## Dataset entries
------------------------------------------------------------

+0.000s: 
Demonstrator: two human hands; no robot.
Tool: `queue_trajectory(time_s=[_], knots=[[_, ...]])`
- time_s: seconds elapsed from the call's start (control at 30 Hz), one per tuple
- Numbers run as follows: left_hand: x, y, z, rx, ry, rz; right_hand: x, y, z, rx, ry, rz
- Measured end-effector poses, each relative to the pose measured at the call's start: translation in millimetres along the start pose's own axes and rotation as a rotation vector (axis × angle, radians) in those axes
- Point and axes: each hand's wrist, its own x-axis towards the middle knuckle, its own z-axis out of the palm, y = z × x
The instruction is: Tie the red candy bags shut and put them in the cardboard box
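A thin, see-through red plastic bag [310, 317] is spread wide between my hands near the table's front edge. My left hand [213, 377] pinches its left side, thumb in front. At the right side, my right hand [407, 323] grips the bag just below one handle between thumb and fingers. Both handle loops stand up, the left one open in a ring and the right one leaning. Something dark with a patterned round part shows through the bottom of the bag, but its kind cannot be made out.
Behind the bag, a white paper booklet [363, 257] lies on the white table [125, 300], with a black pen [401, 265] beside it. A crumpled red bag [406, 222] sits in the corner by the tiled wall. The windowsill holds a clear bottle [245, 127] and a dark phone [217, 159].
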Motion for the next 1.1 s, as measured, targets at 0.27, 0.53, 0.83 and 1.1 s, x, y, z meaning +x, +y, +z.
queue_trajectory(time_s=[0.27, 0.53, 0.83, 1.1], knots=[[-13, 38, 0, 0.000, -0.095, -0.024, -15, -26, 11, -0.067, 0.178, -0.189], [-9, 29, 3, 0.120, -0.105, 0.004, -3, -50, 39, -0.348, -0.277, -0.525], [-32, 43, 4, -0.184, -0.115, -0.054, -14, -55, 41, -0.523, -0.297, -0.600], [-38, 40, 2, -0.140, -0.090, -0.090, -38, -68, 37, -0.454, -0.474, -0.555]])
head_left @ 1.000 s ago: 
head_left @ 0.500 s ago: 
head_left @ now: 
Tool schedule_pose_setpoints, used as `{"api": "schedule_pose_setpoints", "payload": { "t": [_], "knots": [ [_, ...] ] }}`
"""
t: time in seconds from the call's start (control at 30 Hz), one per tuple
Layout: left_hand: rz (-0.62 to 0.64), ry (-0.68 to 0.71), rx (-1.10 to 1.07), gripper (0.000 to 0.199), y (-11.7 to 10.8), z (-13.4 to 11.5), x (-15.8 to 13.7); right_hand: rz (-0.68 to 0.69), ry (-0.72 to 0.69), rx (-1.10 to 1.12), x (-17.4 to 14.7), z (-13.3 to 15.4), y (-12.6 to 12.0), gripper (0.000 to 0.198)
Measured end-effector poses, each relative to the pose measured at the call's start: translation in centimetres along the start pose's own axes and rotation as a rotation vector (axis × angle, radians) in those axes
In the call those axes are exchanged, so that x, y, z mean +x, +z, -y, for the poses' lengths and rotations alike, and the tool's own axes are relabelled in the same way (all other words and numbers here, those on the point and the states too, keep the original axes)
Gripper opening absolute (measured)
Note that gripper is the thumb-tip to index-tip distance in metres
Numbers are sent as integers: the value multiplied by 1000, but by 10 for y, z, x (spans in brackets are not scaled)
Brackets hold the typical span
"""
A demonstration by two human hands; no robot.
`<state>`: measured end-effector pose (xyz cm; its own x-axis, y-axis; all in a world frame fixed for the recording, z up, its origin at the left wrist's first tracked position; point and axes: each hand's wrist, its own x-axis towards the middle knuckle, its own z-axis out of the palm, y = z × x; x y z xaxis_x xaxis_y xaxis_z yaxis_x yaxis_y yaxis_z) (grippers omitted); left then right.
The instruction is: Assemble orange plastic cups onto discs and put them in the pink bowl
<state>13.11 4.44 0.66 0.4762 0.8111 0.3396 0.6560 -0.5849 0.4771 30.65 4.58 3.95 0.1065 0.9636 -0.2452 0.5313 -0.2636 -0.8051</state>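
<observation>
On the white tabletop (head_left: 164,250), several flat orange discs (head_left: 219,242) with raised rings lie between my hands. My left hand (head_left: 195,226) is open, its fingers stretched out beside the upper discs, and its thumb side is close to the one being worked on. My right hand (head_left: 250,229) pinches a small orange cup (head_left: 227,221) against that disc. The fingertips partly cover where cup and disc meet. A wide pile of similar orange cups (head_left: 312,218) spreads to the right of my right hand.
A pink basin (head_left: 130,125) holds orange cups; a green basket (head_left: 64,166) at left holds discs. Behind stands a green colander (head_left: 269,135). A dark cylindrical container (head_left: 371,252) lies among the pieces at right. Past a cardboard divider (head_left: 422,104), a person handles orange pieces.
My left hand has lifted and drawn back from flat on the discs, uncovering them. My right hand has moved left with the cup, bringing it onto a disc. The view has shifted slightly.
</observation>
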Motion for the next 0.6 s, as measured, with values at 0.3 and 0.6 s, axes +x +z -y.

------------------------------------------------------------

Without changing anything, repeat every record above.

+0.000s: 
Demonstrator: two human hands; no robot.
Tool: `queue_trajectory(time_s=[_], knots=[[_, ...]])`
- time_s: seconds elapsed from the call's start (control at 30 Hz), one per tuple
- Numbers run as follows: left_hand: x, y, z, rx, ry, rz; right_hand: x, y, z, rx, ry, rz
- Measured end-effector poses, each relative to the pose measured at the call's start: translation in millimetres along the start pose's own axes and rotation as a rotation vector (axis × angle, radians) in those axes
- Point and axes: each hand's wrist, its own x-axis towards the middle knuckle, its own z-axis out of the palm, y = z × x
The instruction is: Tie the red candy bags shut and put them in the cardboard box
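A thin, see-through red plastic bag [310, 317] is spread wide between my hands near the table's front edge. My left hand [213, 377] pinches its left side, thumb in front. At the right side, my right hand [407, 323] grips the bag just below one handle between thumb and fingers. Both handle loops stand up, the left one open in a ring and the right one leaning. Something dark with a patterned round part shows through the bottom of the bag, but its kind cannot be made out.
Behind the bag, a white paper booklet [363, 257] lies on the white table [125, 300], with a black pen [401, 265] beside it. A crumpled red bag [406, 222] sits in the corner by the tiled wall. The windowsill holds a clear bottle [245, 127] and a dark phone [217, 159].
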Motion for the next 1.1 s, as measured, targets at 0.27, 0.53, 0.83 and 1.1 s, x, y, z meaning +x, +y, +z.
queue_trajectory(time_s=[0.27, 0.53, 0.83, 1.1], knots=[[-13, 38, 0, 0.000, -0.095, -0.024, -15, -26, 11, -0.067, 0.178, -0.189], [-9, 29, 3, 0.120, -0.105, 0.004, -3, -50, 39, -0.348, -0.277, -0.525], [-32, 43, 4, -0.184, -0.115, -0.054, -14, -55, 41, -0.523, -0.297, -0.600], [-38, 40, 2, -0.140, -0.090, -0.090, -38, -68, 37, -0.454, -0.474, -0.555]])
head_left @ 1.000 s ago: 
head_left @ 0.500 s ago: 
head_left @ now: 
Tool schedule_pose_setpoints, used as `{"api": "schedule_pose_setpoints", "payload": { "t": [_], "knots": [ [_, ...] ] }}`
"""
t: time in seconds from the call's start (control at 30 Hz), one per tuple
Layout: left_hand: rz (-0.62 to 0.64), ry (-0.68 to 0.71), rx (-1.10 to 1.07), gripper (0.000 to 0.199), y (-11.7 to 10.8), z (-13.4 to 11.5), x (-15.8 to 13.7); right_hand: rz (-0.68 to 0.69), ry (-0.72 to 0.69), rx (-1.10 to 1.12), x (-17.4 to 14.7), z (-13.3 to 15.4), y (-12.6 to 12.0), gripper (0.000 to 0.198)
Measured end-effector poses, each relative to the pose measured at the call's start: translation in centimetres along the start pose's own axes and rotation as a rotation vector (axis × angle, radians) in those axes
In the call those axes are exchanged, so that x, y, z mean +x, +z, -y, for the poses' lengths and rotations alike, and the tool's own axes are relabelled in the same way (all other words and numbers here, those on the point and the states too, keep the original axes)
Gripper opening absolute (measured)
Note that gripper is the thumb-tip to index-tip distance in metres
Numbers are sent as integers: the value multiplied by 1000, but by 10 for y, z, x (spans in brackets are not scaled)
Brackets hold the typical span
"""
A demonstration by two human hands; no robot.
`<state>`: measured end-effector pose (xyz cm; its own x-axis, y-axis; all in a world frame fixed for the recording, z up, its origin at the left wrist's first tracked position; point and axes: each hand's wrist, its own x-axis towards the middle knuckle, its own z-axis out of the palm, y = z × x; x y z xaxis_x xaxis_y xaxis_z yaxis_x yaxis_y yaxis_z) (grippers omitted); left then right.
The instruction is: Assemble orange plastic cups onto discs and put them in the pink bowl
<state>13.11 4.44 0.66 0.4762 0.8111 0.3396 0.6560 -0.5849 0.4771 30.65 4.58 3.95 0.1065 0.9636 -0.2452 0.5313 -0.2636 -0.8051</state>
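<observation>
On the white tabletop (head_left: 164,250), several flat orange discs (head_left: 219,242) with raised rings lie between my hands. My left hand (head_left: 195,226) is open, its fingers stretched out beside the upper discs, and its thumb side is close to the one being worked on. My right hand (head_left: 250,229) pinches a small orange cup (head_left: 227,221) against that disc. The fingertips partly cover where cup and disc meet. A wide pile of similar orange cups (head_left: 312,218) spreads to the right of my right hand.
A pink basin (head_left: 130,125) holds orange cups; a green basket (head_left: 64,166) at left holds discs. Behind stands a green colander (head_left: 269,135). A dark cylindrical container (head_left: 371,252) lies among the pieces at right. Past a cardboard divider (head_left: 422,104), a person handles orange pieces.
My left hand has lifted and drawn back from flat on the discs, uncovering them. My right hand has moved left with the cup, bringing it onto a disc. The view has shifted slightly.
</observation>
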Motion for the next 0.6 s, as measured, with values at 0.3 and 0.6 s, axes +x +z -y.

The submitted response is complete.